Я кивнула в ответ на его крайне хмурый вид. Хорошо, что не злой.
В комнату вернулась девушка-служанка, споро приблизилась к нам и протянула свёрток отцу.
– Долго, – холодно сказал он ей, после чего подошёл к софе и спустил меня на неё, положив одежду рядом.

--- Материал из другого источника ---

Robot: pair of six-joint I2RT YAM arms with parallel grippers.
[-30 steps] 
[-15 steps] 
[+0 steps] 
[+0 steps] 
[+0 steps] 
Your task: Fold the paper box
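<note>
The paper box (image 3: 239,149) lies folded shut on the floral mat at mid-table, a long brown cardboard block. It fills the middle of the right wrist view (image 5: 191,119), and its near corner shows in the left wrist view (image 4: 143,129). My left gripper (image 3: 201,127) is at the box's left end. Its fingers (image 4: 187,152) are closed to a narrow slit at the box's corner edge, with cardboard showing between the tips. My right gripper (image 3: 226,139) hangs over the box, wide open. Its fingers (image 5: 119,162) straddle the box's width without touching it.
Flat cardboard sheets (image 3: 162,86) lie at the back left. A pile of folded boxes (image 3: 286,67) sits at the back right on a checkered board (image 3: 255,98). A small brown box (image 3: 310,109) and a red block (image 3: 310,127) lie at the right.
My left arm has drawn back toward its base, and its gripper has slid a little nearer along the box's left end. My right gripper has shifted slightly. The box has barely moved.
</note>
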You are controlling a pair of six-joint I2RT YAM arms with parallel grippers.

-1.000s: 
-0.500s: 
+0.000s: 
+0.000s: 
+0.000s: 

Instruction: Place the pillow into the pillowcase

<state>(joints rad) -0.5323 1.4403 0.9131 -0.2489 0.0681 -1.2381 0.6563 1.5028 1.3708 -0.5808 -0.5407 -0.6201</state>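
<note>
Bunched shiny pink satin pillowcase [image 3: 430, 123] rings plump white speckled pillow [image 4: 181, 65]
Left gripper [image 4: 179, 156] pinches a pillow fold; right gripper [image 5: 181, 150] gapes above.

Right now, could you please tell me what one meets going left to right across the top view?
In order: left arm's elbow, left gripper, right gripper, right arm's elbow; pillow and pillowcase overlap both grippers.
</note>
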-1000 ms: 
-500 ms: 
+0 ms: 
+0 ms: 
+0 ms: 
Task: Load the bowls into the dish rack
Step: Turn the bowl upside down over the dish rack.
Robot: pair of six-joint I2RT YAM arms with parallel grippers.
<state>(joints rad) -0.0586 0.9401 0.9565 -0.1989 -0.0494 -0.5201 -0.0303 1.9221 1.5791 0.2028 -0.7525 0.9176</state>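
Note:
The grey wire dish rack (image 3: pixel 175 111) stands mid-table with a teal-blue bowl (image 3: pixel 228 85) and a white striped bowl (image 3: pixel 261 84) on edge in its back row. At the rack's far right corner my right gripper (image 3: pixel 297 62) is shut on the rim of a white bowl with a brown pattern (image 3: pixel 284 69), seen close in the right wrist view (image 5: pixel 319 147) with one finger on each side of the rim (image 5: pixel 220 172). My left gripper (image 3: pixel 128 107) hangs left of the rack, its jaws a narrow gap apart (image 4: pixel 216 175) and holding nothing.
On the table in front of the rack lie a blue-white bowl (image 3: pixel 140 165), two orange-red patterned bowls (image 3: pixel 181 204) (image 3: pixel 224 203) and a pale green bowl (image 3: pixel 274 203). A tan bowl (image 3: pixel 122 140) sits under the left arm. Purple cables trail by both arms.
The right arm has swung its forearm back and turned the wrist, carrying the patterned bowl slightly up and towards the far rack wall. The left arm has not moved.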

Я успела заметить лишь его спину, удаляющуюся в сторону дверного проёма.
– Папа, не уходи! – пискнула я, садясь и глубже закутываясь в его рубашку.
Мужчина остановился, с беспокойством оглядел меня и закрыл дверь. Затем сделал несколько шагов к камину, поставил кресло спинкой ко мне и сел в него, не забыв сказать:
– Я здесь, паучок. Переодевайся.
Странное отношение к четырёхлетнему… мне не четыре. Мне почти тридцать пять.
Я стянула завязки со свертка, достала одежду и начала одеваться. Это оказалось очень сложным, потому что у меня были маленькие и очень непослушные пальцы, какая-то неповоротливость и не такая хорошая координация, как была во взрослом теле. Это выводило из себя, я буквально терпела накатывающуюся истерику.
Однако это помогло мне понять самое важное: мои выросшие мысли остались при мне, однако эмоции властвовали именно детские – мне хотелось зареветь лишь из-за того, что замочек на сандалии никак не мог попасть на крючок.